Das Geständnis und auch die sonstigen Angaben zum Sachverhalt wurden vom Erstgericht entsprechend gewürdigt. Aus der Invalidität und der Arbeitslosigkeit des Angeklagten A läßt sich angesichts der Gefährlichkeit des ihm vorgeworfenen Verbrechens wider die Volksgesundheit ein Milderungsumstand nicht ableiten. Zu bemerken ist, daß der Genannte ohnehin eine Invaliditätspension bezieht (s.S. 40 oben). Schließlich vermag der Berufungswerber A auch mit dem Hinweis auf das acht Jahre lange Zurückliegen seiner einschlägigen Vorstrafe nichts zu gewinnen. Diese weist nämlich das Vollzugsdatum 26. Juni 1977 auf. Berücksichtigt man, daß der nunmehrige Schuldspruch bis in das Jahr 1982 zurückreichende Tatzeiten erfaßt, ergibt sich zwischen Verbüßung und Rückfall in die Suchtgiftdelinquenz nur ein Zeitraum von fünf Jahren, innerhalb welcher Zeitspanne Edmund A gleichfalls - wenn auch nicht wegen auf gleicher schädlicher Neigung beruhender strafbarer Handlungen - verurteilt worden ist.

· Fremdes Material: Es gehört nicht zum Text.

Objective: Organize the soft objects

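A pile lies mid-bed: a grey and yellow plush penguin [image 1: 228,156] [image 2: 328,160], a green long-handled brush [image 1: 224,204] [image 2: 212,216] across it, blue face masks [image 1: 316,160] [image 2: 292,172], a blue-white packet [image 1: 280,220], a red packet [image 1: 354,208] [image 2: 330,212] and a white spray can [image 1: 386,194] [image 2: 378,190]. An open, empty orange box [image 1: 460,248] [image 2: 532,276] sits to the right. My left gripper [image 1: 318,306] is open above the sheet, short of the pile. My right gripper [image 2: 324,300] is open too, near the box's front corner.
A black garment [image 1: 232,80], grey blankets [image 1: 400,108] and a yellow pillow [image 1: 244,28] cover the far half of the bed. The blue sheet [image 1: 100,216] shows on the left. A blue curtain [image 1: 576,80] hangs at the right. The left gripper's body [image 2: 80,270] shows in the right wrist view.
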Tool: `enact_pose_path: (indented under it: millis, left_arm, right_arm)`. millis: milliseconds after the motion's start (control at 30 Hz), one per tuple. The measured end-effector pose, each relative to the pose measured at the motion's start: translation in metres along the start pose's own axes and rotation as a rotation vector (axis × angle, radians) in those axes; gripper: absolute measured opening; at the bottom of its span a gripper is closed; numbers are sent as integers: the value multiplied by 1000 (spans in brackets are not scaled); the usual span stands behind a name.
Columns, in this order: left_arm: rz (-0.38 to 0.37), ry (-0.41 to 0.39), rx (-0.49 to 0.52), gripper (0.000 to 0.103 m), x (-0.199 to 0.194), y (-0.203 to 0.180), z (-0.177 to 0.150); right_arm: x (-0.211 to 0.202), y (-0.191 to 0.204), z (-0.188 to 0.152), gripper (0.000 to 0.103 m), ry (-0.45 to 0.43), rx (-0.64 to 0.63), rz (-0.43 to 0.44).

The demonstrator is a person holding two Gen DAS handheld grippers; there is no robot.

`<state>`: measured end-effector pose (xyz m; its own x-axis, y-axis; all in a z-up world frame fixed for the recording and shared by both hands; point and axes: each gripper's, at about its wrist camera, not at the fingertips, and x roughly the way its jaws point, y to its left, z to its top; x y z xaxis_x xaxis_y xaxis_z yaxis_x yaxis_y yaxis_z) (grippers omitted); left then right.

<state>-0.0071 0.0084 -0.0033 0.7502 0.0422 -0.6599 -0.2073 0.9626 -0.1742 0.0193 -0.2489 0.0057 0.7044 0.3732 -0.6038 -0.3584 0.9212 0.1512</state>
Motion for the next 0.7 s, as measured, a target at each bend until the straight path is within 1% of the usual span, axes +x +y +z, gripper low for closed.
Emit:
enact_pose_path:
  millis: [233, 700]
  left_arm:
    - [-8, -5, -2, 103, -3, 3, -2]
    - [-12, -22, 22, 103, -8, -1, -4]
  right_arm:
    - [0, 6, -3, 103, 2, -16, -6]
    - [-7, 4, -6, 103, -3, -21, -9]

Beim Angeklagten B wurde eine Straferhöhung nicht als erforderlich angesehen. Die von ihm zu vertretenden Handlungs- und Erfolgsunwerte wie auch das von ihm zu verantwortende Schuldausmaß sind vom Schöffengericht zutreffend gewogen worden.

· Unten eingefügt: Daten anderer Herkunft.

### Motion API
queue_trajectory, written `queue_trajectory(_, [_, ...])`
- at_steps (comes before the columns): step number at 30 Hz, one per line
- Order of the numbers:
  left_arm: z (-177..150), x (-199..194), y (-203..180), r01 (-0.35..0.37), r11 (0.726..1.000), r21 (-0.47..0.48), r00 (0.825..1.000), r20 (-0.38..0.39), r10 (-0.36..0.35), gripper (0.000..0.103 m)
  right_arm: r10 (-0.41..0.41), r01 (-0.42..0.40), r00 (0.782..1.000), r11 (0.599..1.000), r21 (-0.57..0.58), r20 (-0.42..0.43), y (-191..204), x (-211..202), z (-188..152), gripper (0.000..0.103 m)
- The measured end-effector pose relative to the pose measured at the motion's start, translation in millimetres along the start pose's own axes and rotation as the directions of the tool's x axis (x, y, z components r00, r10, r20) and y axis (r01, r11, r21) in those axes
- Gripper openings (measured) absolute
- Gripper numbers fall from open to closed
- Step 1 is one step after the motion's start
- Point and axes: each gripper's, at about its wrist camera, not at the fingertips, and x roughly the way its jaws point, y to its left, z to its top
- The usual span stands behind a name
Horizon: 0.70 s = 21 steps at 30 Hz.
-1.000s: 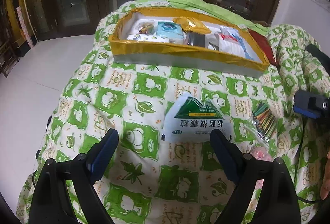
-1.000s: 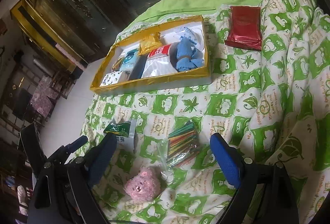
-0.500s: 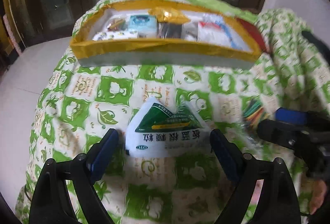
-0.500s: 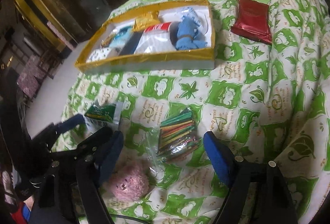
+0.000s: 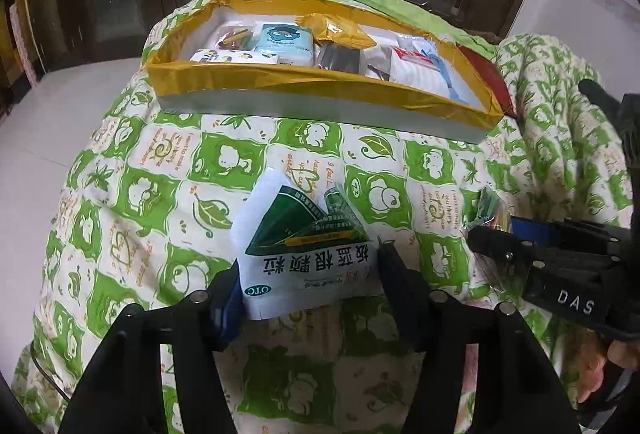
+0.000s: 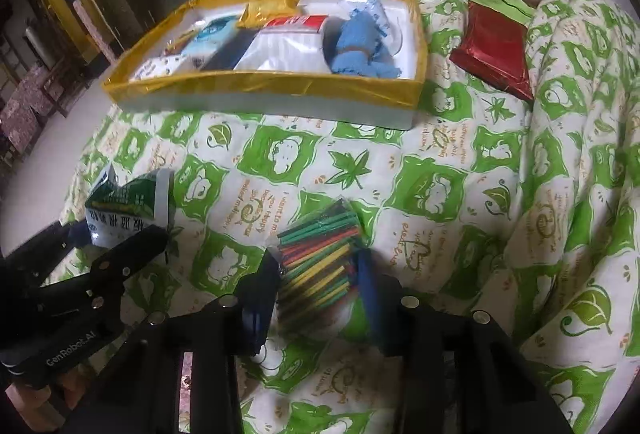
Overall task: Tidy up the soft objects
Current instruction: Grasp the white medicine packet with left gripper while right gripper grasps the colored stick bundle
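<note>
My left gripper [image 5: 310, 284] is shut on a white and green medicine sachet [image 5: 304, 240], pinching its near edge on the quilt; the sachet also shows in the right wrist view [image 6: 128, 208]. My right gripper [image 6: 316, 274] is shut on a clear bag of coloured sticks [image 6: 320, 258], which shows at the right of the left wrist view [image 5: 490, 206]. A gold-rimmed tray [image 5: 320, 90] with several soft packets stands at the far side of the bed; it also shows in the right wrist view [image 6: 264, 86].
A red foil pouch [image 6: 494, 50] lies right of the tray. The green and white quilt [image 6: 440, 174] bulges up at the right. White floor [image 5: 40, 138] lies beyond the bed's left edge. Dark wooden cabinets stand behind.
Both grippers have moved forward and closed: the left on the sachet, the right on the stick bag. The pink plush seen earlier is out of view.
</note>
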Motion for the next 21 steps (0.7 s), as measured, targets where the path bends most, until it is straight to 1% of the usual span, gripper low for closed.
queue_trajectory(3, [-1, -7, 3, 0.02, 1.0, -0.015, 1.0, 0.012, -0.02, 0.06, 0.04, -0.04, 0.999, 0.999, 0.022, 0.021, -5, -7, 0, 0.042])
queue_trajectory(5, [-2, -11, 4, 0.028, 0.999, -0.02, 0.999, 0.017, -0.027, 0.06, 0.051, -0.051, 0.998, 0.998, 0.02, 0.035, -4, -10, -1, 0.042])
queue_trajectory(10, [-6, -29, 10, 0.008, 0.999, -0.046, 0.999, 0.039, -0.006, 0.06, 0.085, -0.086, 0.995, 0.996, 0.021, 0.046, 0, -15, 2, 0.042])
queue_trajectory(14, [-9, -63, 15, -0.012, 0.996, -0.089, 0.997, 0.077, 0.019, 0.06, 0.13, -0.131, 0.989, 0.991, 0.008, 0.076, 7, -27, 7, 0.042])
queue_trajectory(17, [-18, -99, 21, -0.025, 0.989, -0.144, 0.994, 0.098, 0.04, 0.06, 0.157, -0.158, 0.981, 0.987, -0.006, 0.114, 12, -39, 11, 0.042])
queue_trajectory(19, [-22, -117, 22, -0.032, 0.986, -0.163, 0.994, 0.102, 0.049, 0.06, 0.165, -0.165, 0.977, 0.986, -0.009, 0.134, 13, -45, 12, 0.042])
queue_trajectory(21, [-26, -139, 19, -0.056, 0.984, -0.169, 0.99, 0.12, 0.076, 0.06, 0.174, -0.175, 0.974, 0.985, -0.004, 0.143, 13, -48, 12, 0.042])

Der vom Angeklagten B bevollmächtigte Verteidiger hat mit - beim Obersten Gerichtshof am 17.Dezember 1984 eingelangtem - Schriftsatz (u.a.) mitgeteilt, sein Mandant habe ihn angewiesen, den für den 20. Dezember 1984
anberaumten Gerichtstag nicht zu besuchen, weil jener nicht in der Lage sei, für die dadurch entstehenden Kosten aufzukommen. Dazu ist anzumerken, daß der nach wie vor bevollmächtigte Verteidiger einerseits nach den Bestimmungen des § 11 Abs 1 RAO., im übrigen selbst bei (hier nicht gegebener) Vollmachtskündigung gemäß § 11 Abs 2 RAO. und § 44 Abs 2, letzter Satz, StPO, verpflichtet ist, seine Partei insoweit zu vertreten, als nötig, um sie vor Rechtsnachteilen zu schützen (12 Os 171/73, EvBl. 1981 Nr. 166), andererseits aber zufolge der grundsätzlichen Entscheidung des Obersten Gerichtshofs vom 30.Jänner 1975, SSt. XLVI/5 = JBl. 1975 S.
269 = RZ. 1975
S. 91 = LSK. 1975/17, im Rahmen seines eigenen pflichtgemäßen
Ermessens nicht gehalten ist, im Gerichtstag zu erscheinen oder einen Substituten zu entsenden (13 Os 154/81). Die letztangeführte überlegung (SSt. XLVI/5) trifft auch auf die im Gerichtstag nicht eingeschrittenen Verteidiger der Angeklagten C und A zu. In die Kosten des Rechtsmittelverfahrens waren nur die Angeklagten A und C zu verfällen, nicht aber der Angeklagte B; hinsichtlich seiner Person lag nur ein ganz erfolglos gebliebenes Rechtsmittel des Gegners vor (§ 390 a StPO).